You are off to a good start, Alice. No hurry buying a buck at this point if I were you. I checked out the farm you bought your girls from. Looks like they raise nice goats. In addition to the link that mmiller sent here is some more homework. Ha. 

http://www.bonjolifarm.com/

http://cglfarms.com/


----------



## nameless_alice (Jan 10, 2012)

@mmiller that's not too far, I will definantly keep them in mind, very nice goats. thanks for the link. ^-^

@Toth Thank you. I'm so happy with them, and bursting with excitment to see how they turn out. :wahoo:

@Tenacross Cindie has really nice goats, I am thinking of getting a few more doelings from them. Thanks for the links and information.
CGL has beautiful goats!

Another question if I may. As far as bloodlines go how close is too close.
I have heard people say it doesn't matter, I would think at some point, it would get bad for the kids. 
They all have the same sire. Iceman's Heat Lightning 
The Bon Joli goats are amazing, but as you can see might be a problem.


----------



## toth boer goats (Jul 20, 2008)

> @Toth Thank you. I'm so happy with them, and bursting with excitment to see how they turn out. :wahoo:





> Another question if I may. As far as bloodlines go how close is too close.
> I have heard people say it doesn't matter, I would think at some point, it would get bad for the kids.
> They all have the same sire. Iceman's Heat Lightning
> The Bon Joli goats are amazing, but as you can see might be a problem.


 Oh you are so welcome.... :thumb:

looking at their sire's Pedigree....the distance of the same.. is just fine... You do have to watch the lines....if you have some bad traits.... 
If all is good with the lines...such as teat structure ...good scrotum..bite conformation ect...... no bad ...then... you may get really good goats out of it..... just be careful... what you breed them to..... :wink:


----------



## Tenacross (May 26, 2011)

nameless_alice said:


> @Another question if I may. As far as bloodlines go how close is too close.
> I have heard people say it doesn't matter, I would think at some point, it would get bad for the kids.
> They all have the same sire. Iceman's Heat Lightning
> The Bon Joli goats are amazing, but as you can see might be a problem.

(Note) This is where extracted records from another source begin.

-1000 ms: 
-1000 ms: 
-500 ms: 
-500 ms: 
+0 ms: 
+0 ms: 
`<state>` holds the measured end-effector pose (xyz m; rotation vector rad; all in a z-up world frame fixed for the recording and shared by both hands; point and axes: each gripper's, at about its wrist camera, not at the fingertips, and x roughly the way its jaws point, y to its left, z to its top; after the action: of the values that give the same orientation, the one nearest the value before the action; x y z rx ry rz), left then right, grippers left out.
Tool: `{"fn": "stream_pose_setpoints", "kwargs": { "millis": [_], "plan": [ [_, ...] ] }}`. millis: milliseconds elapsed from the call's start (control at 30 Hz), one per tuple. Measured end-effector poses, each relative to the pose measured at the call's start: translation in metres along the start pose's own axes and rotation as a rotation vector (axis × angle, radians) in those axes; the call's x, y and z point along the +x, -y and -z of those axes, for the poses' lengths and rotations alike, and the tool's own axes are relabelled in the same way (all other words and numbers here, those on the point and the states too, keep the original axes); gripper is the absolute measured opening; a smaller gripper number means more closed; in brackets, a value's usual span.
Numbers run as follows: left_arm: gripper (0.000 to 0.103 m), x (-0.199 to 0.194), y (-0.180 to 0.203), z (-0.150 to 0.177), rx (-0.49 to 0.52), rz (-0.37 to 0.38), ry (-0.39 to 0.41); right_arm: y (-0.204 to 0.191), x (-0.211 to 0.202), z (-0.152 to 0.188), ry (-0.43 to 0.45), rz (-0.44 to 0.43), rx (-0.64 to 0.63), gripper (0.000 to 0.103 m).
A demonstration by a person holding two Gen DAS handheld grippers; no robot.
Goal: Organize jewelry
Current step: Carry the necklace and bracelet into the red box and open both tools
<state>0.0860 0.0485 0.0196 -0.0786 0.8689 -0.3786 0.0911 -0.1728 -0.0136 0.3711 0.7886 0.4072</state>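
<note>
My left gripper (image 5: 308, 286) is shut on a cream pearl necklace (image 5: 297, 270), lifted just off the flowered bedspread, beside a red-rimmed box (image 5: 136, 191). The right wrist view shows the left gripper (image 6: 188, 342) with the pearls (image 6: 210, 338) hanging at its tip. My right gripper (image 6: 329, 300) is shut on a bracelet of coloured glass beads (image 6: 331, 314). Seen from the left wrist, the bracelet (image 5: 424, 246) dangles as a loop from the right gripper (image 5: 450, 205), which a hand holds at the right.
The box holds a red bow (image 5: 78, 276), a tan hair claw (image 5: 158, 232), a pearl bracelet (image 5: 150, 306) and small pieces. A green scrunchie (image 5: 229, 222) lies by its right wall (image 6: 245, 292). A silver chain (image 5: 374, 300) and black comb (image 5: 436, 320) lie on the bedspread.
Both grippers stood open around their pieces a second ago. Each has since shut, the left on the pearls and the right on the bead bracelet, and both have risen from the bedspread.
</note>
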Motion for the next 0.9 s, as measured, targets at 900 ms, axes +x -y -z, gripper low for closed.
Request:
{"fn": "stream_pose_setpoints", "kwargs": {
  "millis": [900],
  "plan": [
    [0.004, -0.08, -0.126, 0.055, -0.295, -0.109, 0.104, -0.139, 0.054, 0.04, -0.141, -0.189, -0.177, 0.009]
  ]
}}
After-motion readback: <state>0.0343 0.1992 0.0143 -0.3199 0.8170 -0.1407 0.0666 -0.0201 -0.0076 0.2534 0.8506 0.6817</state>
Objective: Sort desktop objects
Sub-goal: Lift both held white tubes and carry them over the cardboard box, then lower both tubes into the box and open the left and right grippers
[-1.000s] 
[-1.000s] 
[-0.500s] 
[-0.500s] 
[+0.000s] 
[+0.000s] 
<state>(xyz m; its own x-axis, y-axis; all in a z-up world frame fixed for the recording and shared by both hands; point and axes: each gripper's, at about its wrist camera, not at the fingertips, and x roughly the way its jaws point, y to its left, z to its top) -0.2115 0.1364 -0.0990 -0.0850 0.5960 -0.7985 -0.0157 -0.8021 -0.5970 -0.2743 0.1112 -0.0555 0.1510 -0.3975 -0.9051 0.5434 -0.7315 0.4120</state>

Normally I wouldn't shy away from anything that had KALR Stone Cold SA in it. The Delobbe's were one of the original ABGA members. They used that buck a lot because he was nice. Doubling up on him would more likely be a plus than a minus. Still, I see what you mean. I don't think you will have much trouble finding quality colored goats that don't have Stone Cold close up. If you want to see how close some people breed, check out the RRD goats.
http://www.rockingrboers.com/


----------